Ya I tried that once too, a friend of mine wanted to know his rating so I went online and told him to request a select car. O was sitting at a table with him and he got a different driver!


----------



## Dang (Feb 2, 2016)

hello i dont know what is going on with my account. its been a week i can go online but somehow i cannot get rider request..for example i go online 6-10 hours i get no pings i dont know what the issue is i dont think its my phone because i switch out 2 phone and it does the same issue.

i also went to the uber greenhub and they did a demo request then it ping my phone but when i try it with my friends and mom phone at home it does not ping me...it is like intermittent sometime i get 1 random ping and have to wait few hours before getting another 1..this problem is so obvious that its not being slow or im not in a dead area..

my area always have people requesting and i am on x/xl/select...even on the weekends i still dont get any request

i try everything from resetting my phone network setting..reset all setting on my i phone 6 plus to deleting cache..i also remove my vehicle and readd it to see if the uber app fix it self but its been a week i still have the same issue..i still am not getting request and i cannot even ping my self using multiples phones like my mom/dad/wife/friends it does not ping my phone even when im next to it and while it shows im online.

so if any 1 can help me with this issue please let me know i try emailing support 1000 times all they say is my account is active and looks good it just show me the usual reset network setting on my i phone app which i already did...

so yea basically i did all these steps already but still cannot seems to fix the problem.
airplane mode off then on..
bluetooth off completely.
wifi off just using LTE ATT
resetting network
resetting all setting and content on phone
remove sim and put it back in
remove sim and put it on another phone
went to greenhub
deleting cache in settings safari
delete app install app
delete uber rider app so it does not conflict
possibly everything but problem still exist..

p.s this problem happen last month for like 1-2 days but then it fix it self..all i did was delete and reinstall the app...but then it happen to me last week and its still happening and i try everything it seems to not fix it self yet.

any 1 have ideas? right now it shows im online and yes im online i can see my car in my rider app but i cannot get request from people even trying to ping my self like 1000 time it does not go through even when im the only car thats available (did this at 3am i was the only car that shows on my rider app but still when i try requesting with my wife phone x/xl/select it did not even ping my uber driver app phone and yes it shows i was online and i can see my car there while checking my rider app)

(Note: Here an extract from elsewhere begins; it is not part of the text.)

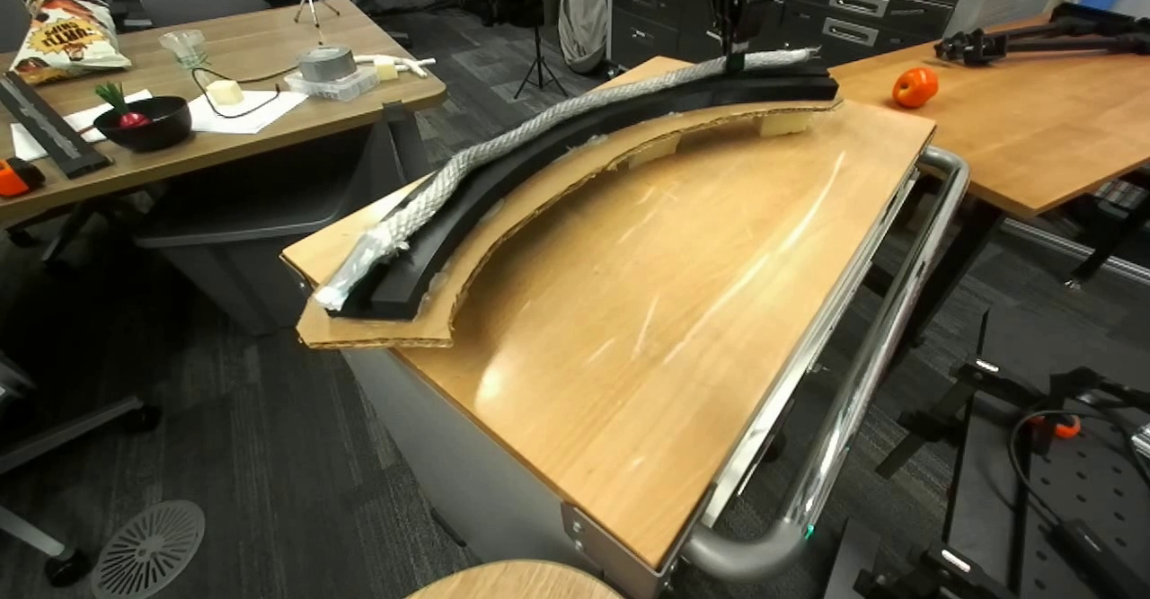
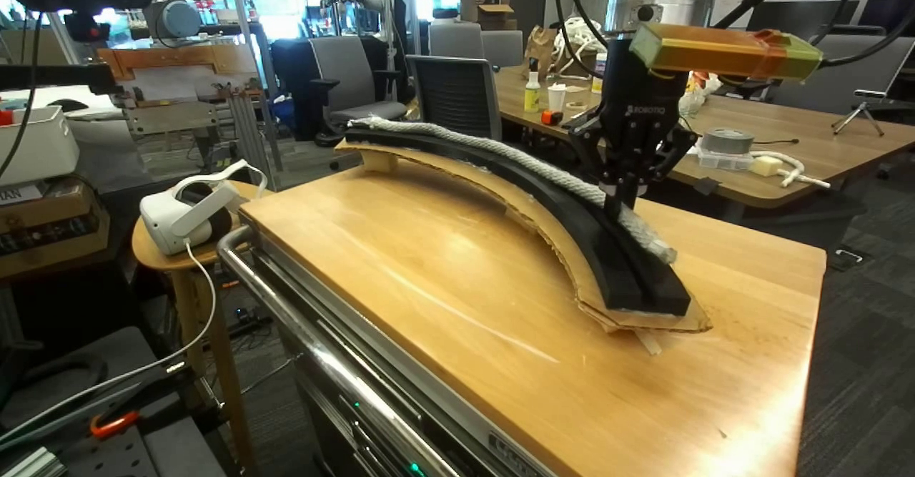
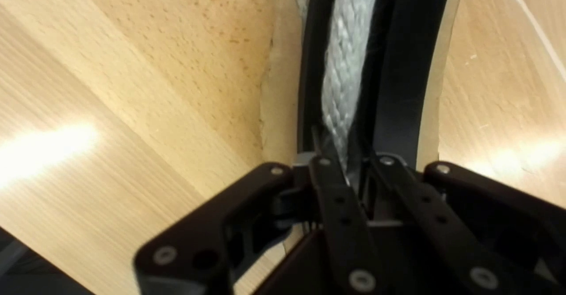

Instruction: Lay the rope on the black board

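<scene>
The pale braided rope (image 1: pixel 557 114) (image 2: pixel 529 162) follows the arc of the curved black board (image 1: pixel 764 89) (image 2: pixel 629 294) in both exterior views. Near one end of the arc, my gripper (image 1: pixel 735 60) (image 2: pixel 620 209) points straight down and is shut on the rope, leaving a short frayed stub past the fingers. This stub looks raised over the outer ridge, with the groove showing in front. From the wrist view, the rope (image 3: pixel 347 51) runs between two black ridges into my gripper (image 3: pixel 340 141), whose fingers hide it there. Clear tape wraps the far rope end.
Brown cardboard (image 1: pixel 386 331) carries the board above the wooden tabletop (image 1: pixel 647 312). A metal tube rail (image 1: pixel 862 383) runs along one table edge. Beyond stand another desk with a black bowl (image 1: pixel 148 123) and a stool with a white headset (image 2: pixel 189 209).
</scene>
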`<action>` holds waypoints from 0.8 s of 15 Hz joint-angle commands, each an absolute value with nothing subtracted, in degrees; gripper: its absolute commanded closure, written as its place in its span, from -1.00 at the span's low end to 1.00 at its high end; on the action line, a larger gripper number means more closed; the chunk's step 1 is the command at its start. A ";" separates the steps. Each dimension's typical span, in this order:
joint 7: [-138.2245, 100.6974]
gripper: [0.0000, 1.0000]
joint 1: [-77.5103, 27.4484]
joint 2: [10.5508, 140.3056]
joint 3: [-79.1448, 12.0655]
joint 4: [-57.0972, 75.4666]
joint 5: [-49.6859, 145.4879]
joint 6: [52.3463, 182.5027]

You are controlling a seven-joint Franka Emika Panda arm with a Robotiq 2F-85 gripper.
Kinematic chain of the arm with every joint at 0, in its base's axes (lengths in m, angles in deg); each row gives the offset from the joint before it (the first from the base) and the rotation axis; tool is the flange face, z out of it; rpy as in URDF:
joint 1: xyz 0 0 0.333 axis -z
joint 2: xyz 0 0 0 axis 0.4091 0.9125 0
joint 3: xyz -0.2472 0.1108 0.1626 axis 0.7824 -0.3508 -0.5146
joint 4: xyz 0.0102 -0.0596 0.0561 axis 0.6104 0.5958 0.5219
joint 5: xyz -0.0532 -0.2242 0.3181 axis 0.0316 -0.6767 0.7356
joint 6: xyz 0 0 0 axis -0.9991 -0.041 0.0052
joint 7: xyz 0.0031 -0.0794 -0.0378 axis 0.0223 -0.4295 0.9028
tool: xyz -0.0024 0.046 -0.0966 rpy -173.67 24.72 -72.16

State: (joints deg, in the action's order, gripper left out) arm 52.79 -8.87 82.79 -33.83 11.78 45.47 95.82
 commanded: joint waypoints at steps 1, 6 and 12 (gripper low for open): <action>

please any 1 have same issue or know how to fix this please let me know thankyou.


----------



## Alice Arifova (Dec 9, 2016)

I sent the request and got a driver that wasn't me?


----------



## Mazda3 (Jun 21, 2014)

You can't ping yourself anymore. They took away this valuable troubleshooting because others were using it to game the system. Or maybe they did it for another reason? Who knows.

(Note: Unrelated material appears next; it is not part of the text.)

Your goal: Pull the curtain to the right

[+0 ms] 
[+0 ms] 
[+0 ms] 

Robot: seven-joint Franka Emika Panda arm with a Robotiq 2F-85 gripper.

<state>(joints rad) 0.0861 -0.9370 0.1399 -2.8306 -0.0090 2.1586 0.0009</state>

Even though I have a separate account under a separate email address, they somehow (phone number probably) linked the two accounts together so I can no longer ping myself to see if I'm really online. When I contacted support about it they said I was committing fraud and I could be deactivated. I actually got a call from someone about it. It kind of scared me.


----------



## Dang (Feb 2, 2016)

Mazda3 said:


> You can't ping yourself anymore. They took away this valuable troubleshooting because others were using it to game the system. Or maybe they did it for another reason? Who knows.
> 
> Even though I have a separate account under a separate email address, they somehow (phone number probably) linked the two accounts together so I can no longer ping myself to see if I'm really online. When I contacted support about it they said I was committing fraud and I could be deactivated. I actually got a call from someone about it. It kind of scared me.


nah thats bs


----------